DIRECTIONS FOR THIS TASK:
Every line of the listing is to be printed again exactly.

INFORMATION SHOWN:
____________________
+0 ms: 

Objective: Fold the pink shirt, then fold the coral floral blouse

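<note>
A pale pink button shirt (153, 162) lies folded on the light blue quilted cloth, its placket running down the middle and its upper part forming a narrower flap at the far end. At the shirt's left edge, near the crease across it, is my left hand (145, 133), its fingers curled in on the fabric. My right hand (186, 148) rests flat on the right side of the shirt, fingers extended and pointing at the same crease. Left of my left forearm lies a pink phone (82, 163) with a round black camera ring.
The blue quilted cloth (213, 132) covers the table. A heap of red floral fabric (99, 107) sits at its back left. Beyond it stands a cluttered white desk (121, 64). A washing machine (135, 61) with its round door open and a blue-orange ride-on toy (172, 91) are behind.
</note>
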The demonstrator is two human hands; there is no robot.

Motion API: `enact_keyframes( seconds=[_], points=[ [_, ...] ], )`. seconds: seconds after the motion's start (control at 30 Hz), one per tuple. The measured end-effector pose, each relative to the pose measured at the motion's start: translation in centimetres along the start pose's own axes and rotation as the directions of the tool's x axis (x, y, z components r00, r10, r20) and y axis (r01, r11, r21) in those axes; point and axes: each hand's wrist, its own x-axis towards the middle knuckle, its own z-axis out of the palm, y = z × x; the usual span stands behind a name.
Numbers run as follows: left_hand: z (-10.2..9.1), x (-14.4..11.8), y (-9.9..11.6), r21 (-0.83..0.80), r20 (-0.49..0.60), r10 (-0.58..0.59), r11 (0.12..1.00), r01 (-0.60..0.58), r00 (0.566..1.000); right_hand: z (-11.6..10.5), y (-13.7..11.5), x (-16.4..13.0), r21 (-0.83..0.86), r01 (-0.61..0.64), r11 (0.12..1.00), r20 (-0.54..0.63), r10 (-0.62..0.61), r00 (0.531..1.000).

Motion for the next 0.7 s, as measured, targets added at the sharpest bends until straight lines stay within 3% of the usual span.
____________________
TASK ANSWER:
+0 ms: 

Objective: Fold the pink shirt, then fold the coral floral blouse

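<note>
A pale pink button shirt (153, 162) lies folded on the light blue quilted cloth, its placket running down the middle and its upper part forming a narrower flap at the far end. At the shirt's left edge, near the crease across it, is my left hand (145, 133), its fingers curled in on the fabric. My right hand (186, 148) rests flat on the right side of the shirt, fingers extended and pointing at the same crease. Left of my left forearm lies a pink phone (82, 163) with a round black camera ring.
The blue quilted cloth (213, 132) covers the table. A heap of red floral fabric (99, 107) sits at its back left. Beyond it stands a cluttered white desk (121, 64). A washing machine (135, 61) with its round door open and a blue-orange ride-on toy (172, 91) are behind.
</note>
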The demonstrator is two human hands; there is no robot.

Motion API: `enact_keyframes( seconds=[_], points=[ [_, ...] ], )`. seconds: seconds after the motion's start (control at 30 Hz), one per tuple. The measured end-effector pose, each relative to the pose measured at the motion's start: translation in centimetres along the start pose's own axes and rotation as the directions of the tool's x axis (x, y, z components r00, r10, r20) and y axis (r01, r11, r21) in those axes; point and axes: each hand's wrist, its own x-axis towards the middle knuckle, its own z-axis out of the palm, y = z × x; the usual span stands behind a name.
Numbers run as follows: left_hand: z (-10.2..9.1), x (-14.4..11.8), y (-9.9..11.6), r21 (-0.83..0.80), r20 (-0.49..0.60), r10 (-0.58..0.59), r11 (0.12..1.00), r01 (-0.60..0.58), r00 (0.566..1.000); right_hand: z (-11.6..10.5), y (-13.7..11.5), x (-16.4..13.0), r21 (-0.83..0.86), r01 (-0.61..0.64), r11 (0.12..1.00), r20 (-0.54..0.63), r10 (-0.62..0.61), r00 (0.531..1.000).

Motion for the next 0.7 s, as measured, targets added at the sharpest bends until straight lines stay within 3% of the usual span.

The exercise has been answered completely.